As cringe-worthy as the films are (mostly, the talking about breasts and development part), they don't prove he was a pedophile."
Truly, lady, you make my skin crawl.
Feebie at July 21, 2010 9:38 AM
I'm pretty crunchy. I don't have a problem with changing in front of, skinny dipping with, sharing a bathroom with etc. family members of various genders. I don't see it as salacious.
BUT
This sounds rather creepy from the description. It sounds like it is focusing too much on the developing sexuality. Granted, I haven't seen the films, just read the description. I... -suppose-... such a film could be innocent and natural, but from the description it just doesn't sound like it.
When skinny dipping on camping trips people don't usually sit there and discuss their developing genitals or breasts. They just... swim.
NicoleK at July 21, 2010 9:42 AM
Honestly, if the one daughter wants any justice she should find out where the stuff is kept and steal it. If thats not possible, burn it/blow up the archive.
Sio at July 21, 2010 9:48 AM
To make this public is just beyond comprehension to me. These girls were not of age and not the age of legal consent.
Also, what Amy said about not being a public figure, that is correct.

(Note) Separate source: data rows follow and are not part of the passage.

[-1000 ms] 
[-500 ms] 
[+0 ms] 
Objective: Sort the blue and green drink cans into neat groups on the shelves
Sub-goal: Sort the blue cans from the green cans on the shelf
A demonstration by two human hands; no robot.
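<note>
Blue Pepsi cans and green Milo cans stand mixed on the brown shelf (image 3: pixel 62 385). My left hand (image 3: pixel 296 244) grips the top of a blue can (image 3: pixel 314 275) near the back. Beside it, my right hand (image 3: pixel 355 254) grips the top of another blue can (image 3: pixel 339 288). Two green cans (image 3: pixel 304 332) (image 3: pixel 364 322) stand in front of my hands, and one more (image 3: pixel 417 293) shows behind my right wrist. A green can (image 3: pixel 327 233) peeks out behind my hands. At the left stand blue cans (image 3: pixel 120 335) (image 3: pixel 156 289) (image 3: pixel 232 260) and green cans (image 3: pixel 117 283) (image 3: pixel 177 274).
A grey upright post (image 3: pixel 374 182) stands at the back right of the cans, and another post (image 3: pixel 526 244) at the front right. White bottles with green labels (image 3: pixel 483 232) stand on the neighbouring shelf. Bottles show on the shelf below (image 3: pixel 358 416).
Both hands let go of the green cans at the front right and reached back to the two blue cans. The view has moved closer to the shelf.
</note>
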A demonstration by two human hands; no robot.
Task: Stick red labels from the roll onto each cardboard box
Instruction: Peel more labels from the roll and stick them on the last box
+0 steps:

Feebie at July 21, 2010 9:55 AM
> Yet I have the impression the the only reason
> I ever even knew about the movie Pretty Baby
> was the endless discussions about the pervy
> exploitation of a very underage actress in
> the name of film art?
Exactly. Thanks.
Seeing that introduction to public life, for a person of roughly contemporary age whom I might be expected to take at least a passing, showbizzy interest, I resolved never to consume any Brooke Shield product. And it's worked out great! Three decades now.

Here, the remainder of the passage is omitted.